> **WHAT IS BEING ASKED**: After locating the line with "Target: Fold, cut" in the data that follows, return it and every later line exactly, up to and including the line with "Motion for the".

> **DATA SECTION**:
········
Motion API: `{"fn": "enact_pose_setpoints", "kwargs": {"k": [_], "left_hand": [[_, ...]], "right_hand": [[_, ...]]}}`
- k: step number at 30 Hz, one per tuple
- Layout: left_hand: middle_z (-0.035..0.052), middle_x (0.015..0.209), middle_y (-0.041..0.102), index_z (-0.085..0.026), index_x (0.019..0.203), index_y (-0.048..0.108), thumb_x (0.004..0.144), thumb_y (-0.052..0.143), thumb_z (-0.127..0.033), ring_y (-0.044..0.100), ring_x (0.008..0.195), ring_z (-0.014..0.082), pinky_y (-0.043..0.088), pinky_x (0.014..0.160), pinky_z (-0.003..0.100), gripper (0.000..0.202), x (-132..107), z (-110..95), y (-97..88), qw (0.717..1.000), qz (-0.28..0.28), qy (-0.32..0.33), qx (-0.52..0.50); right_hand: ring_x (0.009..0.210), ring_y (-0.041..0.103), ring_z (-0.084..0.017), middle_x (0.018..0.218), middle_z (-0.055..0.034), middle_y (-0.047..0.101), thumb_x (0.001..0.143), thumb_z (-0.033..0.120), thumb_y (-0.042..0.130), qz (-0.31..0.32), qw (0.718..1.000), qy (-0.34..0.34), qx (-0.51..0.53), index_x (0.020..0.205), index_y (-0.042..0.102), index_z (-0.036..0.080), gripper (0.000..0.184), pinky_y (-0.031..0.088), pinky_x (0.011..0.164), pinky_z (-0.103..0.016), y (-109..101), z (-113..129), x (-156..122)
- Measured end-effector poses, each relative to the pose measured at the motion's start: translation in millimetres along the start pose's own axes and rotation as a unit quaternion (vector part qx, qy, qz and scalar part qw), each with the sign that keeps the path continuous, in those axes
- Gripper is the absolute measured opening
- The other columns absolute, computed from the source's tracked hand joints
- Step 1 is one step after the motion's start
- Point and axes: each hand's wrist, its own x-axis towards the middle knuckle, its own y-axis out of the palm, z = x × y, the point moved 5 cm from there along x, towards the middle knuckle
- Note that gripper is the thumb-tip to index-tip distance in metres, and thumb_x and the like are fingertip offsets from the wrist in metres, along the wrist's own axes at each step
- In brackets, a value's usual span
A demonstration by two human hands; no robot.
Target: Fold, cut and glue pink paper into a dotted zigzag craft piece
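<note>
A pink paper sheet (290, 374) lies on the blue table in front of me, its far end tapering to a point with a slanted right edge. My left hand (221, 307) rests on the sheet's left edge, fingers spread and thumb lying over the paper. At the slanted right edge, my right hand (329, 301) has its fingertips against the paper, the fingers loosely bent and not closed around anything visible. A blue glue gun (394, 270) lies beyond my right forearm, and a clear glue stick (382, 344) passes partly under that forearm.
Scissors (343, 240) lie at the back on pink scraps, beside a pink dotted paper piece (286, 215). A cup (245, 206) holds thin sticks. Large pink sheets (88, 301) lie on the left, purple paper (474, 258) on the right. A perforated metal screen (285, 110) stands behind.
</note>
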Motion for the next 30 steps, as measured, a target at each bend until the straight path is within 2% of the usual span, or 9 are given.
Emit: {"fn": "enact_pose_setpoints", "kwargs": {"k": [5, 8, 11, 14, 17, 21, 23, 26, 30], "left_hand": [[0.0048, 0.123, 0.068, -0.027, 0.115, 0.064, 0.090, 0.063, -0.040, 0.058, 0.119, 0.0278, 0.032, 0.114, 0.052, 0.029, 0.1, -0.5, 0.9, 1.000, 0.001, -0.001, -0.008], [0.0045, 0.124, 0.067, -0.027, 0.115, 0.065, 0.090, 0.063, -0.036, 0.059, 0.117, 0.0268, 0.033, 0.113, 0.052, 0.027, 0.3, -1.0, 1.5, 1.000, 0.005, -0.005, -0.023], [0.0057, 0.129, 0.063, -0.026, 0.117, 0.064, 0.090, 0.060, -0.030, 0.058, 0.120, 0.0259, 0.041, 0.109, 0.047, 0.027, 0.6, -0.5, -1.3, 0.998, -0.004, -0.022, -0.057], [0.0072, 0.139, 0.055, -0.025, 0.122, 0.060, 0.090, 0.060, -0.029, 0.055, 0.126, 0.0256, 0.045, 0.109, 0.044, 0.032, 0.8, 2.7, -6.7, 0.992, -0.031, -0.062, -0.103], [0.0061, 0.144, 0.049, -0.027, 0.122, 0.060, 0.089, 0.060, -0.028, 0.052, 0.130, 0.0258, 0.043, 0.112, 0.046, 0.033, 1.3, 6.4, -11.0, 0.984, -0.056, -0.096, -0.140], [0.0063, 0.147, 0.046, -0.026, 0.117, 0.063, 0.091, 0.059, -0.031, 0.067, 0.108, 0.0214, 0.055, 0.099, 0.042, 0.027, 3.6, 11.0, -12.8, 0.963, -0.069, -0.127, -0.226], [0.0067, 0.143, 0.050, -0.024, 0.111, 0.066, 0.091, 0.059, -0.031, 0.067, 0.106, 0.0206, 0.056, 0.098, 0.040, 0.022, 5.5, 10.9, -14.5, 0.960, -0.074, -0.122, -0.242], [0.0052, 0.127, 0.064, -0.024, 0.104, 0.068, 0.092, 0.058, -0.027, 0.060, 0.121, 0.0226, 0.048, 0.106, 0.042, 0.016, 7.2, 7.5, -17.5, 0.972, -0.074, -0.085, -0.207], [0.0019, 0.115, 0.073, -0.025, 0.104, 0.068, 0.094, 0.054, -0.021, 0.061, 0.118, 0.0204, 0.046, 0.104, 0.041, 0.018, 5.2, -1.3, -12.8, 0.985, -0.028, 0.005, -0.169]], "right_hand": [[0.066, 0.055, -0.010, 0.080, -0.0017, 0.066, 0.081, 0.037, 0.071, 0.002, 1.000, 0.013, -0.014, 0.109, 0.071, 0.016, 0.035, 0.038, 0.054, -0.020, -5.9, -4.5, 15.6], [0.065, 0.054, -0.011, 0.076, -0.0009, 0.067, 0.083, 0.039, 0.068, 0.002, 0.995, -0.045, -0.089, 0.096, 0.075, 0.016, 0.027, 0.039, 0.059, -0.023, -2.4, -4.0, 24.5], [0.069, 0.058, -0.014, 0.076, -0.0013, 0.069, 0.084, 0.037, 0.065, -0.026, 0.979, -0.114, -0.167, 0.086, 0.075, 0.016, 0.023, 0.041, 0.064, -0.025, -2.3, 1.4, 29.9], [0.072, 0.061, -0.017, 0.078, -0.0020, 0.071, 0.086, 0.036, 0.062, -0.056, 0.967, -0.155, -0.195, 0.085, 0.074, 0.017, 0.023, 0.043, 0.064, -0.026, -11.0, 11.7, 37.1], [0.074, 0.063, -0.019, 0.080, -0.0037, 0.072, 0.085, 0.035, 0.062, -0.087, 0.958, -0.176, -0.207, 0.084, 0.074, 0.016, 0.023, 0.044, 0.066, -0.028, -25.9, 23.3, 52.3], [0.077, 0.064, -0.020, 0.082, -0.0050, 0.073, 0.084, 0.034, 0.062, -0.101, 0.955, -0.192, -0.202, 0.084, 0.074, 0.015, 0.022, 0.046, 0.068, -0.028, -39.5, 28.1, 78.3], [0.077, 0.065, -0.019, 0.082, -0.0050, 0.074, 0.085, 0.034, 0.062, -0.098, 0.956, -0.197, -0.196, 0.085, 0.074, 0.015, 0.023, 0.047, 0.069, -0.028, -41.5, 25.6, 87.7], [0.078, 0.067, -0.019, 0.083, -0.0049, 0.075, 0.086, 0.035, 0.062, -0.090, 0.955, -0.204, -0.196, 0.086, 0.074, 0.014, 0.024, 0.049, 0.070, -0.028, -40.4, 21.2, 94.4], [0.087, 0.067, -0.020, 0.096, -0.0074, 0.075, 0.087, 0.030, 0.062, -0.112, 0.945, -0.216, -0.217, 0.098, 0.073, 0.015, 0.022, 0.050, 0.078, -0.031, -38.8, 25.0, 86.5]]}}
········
> **RESULT FOR THIS TASK**:
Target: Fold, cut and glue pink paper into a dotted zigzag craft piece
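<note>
A pink paper sheet (290, 374) lies on the blue table in front of me, its far end tapering to a point with a slanted right edge. My left hand (221, 307) rests on the sheet's left edge, fingers spread and thumb lying over the paper. At the slanted right edge, my right hand (329, 301) has its fingertips against the paper, the fingers loosely bent and not closed around anything visible. A blue glue gun (394, 270) lies beyond my right forearm, and a clear glue stick (382, 344) passes partly under that forearm.
Scissors (343, 240) lie at the back on pink scraps, beside a pink dotted paper piece (286, 215). A cup (245, 206) holds thin sticks. Large pink sheets (88, 301) lie on the left, purple paper (474, 258) on the right. A perforated metal screen (285, 110) stands behind.
</note>
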Motion for the next 30 steps, as measured, a target at each bend until the straight path is within 2% of the usual span, or 9 are given.

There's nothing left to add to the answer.